3. Collecting photometric data:
- Spitzer mid-IR photometry (from catalogs that recently became public, which ensures the use of positions derived from a single instrument that helps with the crossmatching with other various works).
- Pan-STARRS optical photometry.
After the above screening our training sample consists of 527 M31 and 563 M33 sources.
From the 1089 sources we removed 12 with ambiguous classification. All these sources correspond to 35 spectral classifications (with a handfull of objects respresenting some of these). To improve the efficiency of the classifier we grouped sources into wider classes, excluding mainly sources with uncertain spectral types. Our classification scheme consists of 7 classes that correspond to :
- BSG : main-sequence and evolved OBA stars, including those with emission (eg Be).

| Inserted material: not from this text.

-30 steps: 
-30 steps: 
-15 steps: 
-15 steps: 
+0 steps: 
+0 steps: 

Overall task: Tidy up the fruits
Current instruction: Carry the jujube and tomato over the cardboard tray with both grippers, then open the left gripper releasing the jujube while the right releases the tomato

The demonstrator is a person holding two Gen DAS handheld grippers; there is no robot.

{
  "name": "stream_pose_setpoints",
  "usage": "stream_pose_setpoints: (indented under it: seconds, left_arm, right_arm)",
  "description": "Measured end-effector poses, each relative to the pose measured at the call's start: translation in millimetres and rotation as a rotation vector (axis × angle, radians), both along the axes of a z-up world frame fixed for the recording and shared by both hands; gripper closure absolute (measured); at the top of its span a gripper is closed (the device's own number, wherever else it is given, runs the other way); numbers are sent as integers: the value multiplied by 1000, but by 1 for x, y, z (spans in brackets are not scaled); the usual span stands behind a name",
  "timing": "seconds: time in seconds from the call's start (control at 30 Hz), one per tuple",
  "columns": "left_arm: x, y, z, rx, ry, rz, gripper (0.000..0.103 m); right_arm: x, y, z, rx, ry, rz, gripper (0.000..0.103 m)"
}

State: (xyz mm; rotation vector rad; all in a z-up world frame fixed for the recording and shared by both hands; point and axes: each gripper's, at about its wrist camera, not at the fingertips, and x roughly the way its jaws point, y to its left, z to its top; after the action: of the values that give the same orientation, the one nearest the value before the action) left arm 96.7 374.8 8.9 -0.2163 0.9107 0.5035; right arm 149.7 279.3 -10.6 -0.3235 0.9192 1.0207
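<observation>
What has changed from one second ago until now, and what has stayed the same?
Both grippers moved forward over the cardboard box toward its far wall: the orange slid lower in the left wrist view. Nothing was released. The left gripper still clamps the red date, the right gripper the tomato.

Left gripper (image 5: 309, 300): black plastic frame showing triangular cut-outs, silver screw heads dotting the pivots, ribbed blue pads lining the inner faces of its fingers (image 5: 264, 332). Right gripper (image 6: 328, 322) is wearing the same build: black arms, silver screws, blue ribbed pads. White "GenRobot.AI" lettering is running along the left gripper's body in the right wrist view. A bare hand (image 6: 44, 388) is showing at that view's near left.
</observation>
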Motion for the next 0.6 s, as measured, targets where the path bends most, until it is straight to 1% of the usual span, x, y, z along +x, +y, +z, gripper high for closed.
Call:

- WR : all types of (classical) Wolf-Rayet stars
- LBV : only secure Luminous Blue Variables
- BeBR : secure and candidate B[e] supergiants
- YSG : F and G stars, including those identified as Yellow Supergiants
- RSG : K and M stars, including Red Supergiants and those with a B companion (Neugent et al. 2019)
- GAL : AGN, QSO, and background galaxies - this class collects all outliers that would fit in the rest (as these will be the contaminant sources for our galaxies)
For supervised approaches we need to train in a well characterized sample. For this we need a complete set of photometry. The available bands in the optical and mid-IR are g, r, i, z, y and [3.6], [4.5], [5.8], [8.0], , respectively.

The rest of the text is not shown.